We threw our hated school hats off the top, small navy UFOs floating down to the Bristol Channel. It was a place for the grand gesture - it was a grand gesture in itself, a bit of municipal madness in a gritty old docks town.

Finally, the Transporter got old and sick and eventually stopped operating, to the outrage of loyal fans. After doing nothing for a few years it's being restored, ready for a new generation of romantics who don't really want to get there in a hurry.

Mary Cousins

Gwent

The most statuesque beauty

She sits astride her bronze horse, watching the people of Coventry pass. Behind her a new shopping mall, with its automatic doors, glass elevator and large electronic clowns to attract the children, blows out hot air to keep her warm.

In front of her, the old precinct, sadly grey and tired-looking now, buzzes with shoppers too busy to notice and appreciate her glory.

Above her head is a strange new canopy, held up by huge metal poles. What would she make of this city now?

Somewhere around 1040, the beautiful Godiva, wife of Leofric Lord of Coventry, begged her husband to reduce the people's taxes. Legend has it that Leofric said that he would if she rode through the streets naked. In her desperation to help, she did just that. The taxes were reduced and Coventry flourished. Only one man, a peeping Tom, could not resist looking at her, and was struck blind by her beauty.

If Godiva could turn her head left, she could watch her clock. On the hour, as the chimes start, two gates open and out of one comes a white horse, with Godiva on its back. As they ride around the balcony, through the second gate, Tom appears above to get his peep.

I once ran through town with a man I had just met, to show him the clock as it chimed. As we turned to see Godiva, I told him her story; I needed to know if he would appreciate her.

That was four years ago, and we always visit her when we are in town. I like to think that in her own way, she still looks after the people of Coventry.

The noise of the traffic does not reach her. Tennyson's words engraved on her plinth add to her grace. She is both magnificent and serene, simply the most romantic sight in Coventry.

Josie Scott

Coventry

Love couldn't wait for a No 11

Birmingham has no reputation for romance. The fact that it has more miles of canal than Venice, more trees than almost any other European city and the largest urban heron population in Britain, rather than convincing people of Birmingham's ability to arouse the emotions, usually convince them that Brummies are compulsive liars.

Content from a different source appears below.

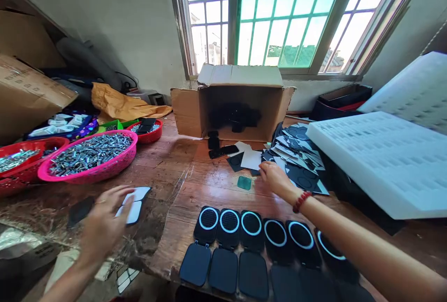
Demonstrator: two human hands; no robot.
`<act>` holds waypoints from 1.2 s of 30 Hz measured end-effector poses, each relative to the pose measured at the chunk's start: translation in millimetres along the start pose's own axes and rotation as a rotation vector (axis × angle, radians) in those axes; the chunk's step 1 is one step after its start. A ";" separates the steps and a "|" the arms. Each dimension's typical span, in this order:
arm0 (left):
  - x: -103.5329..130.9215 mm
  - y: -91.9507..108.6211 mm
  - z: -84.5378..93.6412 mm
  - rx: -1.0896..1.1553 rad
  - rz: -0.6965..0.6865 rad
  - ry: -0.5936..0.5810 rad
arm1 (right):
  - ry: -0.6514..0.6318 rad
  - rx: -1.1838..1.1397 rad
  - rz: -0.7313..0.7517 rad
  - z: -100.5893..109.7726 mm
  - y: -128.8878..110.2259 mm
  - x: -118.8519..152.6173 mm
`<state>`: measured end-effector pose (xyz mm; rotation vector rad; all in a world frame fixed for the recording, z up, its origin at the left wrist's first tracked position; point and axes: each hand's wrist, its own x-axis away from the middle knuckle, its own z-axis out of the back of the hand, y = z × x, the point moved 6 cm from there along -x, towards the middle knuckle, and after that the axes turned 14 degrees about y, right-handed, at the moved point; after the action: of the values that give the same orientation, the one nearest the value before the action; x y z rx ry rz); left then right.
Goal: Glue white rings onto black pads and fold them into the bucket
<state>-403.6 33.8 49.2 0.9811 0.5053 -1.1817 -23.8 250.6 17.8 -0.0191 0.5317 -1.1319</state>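
My left hand, slightly blurred, has thumb and fingers apart beside two white rounded-square pads at the left of the wooden table. Under its far side lies a dark flat piece. My right hand reaches to the edge of a white card, with fingers drawn together; what they pinch, if anything, is hidden. In front of me, several black hinged cases lie unfolded in a row, with white rings on their far halves. A small green square lies between them and the white card.
Loose black and white cards are heaped at right, beside a white foam tray. An open cardboard box stands below the window. A pink basket of small metal parts and red baskets occupy the left.
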 end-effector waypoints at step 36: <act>-42.7 51.3 -230.9 -0.005 0.323 -0.435 | -0.100 0.454 -0.306 -13.1 75.8 -42.4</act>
<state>-335.4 254.5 -17.1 0.7370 0.0016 -1.0577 22.3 323.8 1.9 0.2418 0.1756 -1.5230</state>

But it doesn't matter. My heartstrings were not tugged on a narrow boat, near a lake or under a tree. I fell in love at a bus stop on the Warwick Road in Acocks Green (an aptly named place for an inexperienced young man to feel the first stirrings of love).

I have heard that love is blind; it has been said that love is deaf too. Falling in love at the side of the Warwick Road in the rush hour suggests that love has no sense of smell either.

Nobody tells you where to fall in love. You can travel to Italy to propose but the falling can happen anywhere. For me it happened in semi-detached suburbia beside the A41. The backdrop was not the raging water of Niagara but the roaring traffic to Solihull. It was a couple more years before Jasper Carrott made it famous.

Strangely, the bus stop in question indicated that buses stopped "To city, here by request." The number 11 doesn't go to the city. Or come out of it. It is the outer circle.

Steve, my neighbour and friend for many years, once decided to follow a bus on his bike, just for something to do. Four hours later the proverb "He who follows number 11 bus often ends up in Selly Oak bus garage" was born.

Next to that bus stop, with its misleading direction board, 10 years at least before the council deemed it worthy of a shelter, in the autumn of 1973, my girlfriend and I plucked up the courage to admit to each other that we were in love.

We were teenagers and nobody expected the relationship to last. Twenty- one years on, after several bottles of wine and a lot of prompting, we might just admit that it is still our special place.